• _Description of the task_
Look through the data below and, wherever a line carries the word "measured", please copy that line.
**** Task data
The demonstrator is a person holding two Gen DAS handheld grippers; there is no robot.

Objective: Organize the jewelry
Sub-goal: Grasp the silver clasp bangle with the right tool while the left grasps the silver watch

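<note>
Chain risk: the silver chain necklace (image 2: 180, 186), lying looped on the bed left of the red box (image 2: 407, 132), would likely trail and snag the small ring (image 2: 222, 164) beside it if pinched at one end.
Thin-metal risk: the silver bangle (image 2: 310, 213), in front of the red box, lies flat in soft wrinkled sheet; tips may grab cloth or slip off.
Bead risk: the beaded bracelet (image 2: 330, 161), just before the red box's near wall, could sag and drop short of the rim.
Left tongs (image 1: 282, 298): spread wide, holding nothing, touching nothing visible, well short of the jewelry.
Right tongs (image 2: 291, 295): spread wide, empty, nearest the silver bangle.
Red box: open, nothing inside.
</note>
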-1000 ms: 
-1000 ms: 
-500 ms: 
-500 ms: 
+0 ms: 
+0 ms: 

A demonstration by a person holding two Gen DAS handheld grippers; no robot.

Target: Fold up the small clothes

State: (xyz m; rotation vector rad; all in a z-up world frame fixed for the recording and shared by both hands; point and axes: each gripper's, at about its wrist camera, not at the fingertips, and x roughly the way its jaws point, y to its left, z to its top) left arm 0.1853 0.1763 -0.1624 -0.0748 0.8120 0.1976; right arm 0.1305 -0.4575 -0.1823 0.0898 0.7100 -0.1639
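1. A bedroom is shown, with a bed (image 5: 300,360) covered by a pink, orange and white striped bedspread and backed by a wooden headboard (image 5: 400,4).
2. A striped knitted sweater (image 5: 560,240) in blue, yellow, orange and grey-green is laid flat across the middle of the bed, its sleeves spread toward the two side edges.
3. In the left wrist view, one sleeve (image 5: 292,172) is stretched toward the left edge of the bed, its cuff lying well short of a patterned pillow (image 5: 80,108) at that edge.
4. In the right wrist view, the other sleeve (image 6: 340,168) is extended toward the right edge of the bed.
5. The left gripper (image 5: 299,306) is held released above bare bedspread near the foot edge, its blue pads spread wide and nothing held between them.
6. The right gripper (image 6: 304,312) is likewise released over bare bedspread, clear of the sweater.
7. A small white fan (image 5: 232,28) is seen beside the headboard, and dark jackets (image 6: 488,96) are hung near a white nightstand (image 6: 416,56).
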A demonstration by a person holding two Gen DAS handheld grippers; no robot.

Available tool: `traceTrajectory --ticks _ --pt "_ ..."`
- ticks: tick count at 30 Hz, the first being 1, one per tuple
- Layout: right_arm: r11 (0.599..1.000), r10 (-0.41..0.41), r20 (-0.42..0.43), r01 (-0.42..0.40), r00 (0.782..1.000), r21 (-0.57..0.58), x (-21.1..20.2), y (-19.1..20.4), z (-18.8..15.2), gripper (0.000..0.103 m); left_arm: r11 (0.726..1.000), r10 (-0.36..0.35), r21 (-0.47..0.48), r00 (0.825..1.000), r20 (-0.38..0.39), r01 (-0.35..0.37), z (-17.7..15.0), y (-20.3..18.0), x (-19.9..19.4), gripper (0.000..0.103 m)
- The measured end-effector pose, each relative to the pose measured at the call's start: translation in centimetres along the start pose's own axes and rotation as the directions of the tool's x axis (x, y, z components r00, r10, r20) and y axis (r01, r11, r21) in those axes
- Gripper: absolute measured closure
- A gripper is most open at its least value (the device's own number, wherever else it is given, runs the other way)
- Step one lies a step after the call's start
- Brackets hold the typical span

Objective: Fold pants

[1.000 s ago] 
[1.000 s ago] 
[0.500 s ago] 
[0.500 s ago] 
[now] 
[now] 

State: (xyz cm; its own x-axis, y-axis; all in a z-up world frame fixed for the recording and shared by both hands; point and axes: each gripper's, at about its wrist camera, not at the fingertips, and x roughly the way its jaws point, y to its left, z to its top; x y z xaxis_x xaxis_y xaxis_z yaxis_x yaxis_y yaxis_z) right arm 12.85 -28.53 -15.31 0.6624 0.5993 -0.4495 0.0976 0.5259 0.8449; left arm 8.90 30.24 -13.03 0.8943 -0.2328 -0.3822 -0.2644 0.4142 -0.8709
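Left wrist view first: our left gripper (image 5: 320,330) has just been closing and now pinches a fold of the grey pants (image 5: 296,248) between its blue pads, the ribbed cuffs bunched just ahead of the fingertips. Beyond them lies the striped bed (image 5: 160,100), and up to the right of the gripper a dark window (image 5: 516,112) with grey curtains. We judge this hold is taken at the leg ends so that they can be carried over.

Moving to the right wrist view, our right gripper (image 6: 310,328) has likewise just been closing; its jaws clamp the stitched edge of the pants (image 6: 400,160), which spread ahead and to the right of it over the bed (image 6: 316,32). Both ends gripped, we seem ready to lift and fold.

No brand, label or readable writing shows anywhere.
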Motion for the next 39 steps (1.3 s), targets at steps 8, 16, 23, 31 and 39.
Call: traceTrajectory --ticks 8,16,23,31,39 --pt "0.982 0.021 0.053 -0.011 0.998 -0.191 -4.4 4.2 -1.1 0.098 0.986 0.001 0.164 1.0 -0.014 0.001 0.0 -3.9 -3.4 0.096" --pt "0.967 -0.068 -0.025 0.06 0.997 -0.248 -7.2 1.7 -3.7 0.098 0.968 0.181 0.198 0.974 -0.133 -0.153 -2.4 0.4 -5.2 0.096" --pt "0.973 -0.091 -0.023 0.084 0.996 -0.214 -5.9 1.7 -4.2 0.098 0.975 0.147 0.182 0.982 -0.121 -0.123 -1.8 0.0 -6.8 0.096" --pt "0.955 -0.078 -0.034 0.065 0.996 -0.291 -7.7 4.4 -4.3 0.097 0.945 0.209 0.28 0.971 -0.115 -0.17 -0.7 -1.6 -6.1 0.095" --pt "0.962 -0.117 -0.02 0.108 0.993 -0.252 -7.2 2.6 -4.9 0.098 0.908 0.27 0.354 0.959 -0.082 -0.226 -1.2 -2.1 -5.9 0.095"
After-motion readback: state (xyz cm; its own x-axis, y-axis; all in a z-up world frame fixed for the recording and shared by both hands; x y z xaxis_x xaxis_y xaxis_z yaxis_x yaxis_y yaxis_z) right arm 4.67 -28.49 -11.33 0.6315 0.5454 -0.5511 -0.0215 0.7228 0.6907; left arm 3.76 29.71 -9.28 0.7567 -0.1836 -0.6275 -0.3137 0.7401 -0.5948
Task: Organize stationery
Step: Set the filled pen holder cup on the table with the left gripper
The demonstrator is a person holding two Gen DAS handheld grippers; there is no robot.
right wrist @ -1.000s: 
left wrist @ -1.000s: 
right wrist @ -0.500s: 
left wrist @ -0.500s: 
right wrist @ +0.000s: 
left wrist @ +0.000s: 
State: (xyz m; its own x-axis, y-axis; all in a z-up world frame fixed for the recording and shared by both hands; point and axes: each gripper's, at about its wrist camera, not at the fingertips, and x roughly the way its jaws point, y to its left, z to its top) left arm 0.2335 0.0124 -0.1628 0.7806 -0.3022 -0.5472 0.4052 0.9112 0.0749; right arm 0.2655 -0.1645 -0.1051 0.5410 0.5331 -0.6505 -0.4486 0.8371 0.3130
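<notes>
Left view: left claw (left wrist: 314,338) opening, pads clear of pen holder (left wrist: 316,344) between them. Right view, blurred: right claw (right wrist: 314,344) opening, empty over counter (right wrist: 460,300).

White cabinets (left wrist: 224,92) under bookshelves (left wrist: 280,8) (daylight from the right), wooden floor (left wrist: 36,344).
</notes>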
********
• _Solution to the exercise_
- The measured end-effector pose, each relative to the pose measured at the call's start: translation in centimetres along the start pose's own axes and rotation as the directions of the tool's x axis (x, y, z components r00, r10, r20) and y axis (r01, r11, r21) in those axes
- Gripper: absolute measured closure

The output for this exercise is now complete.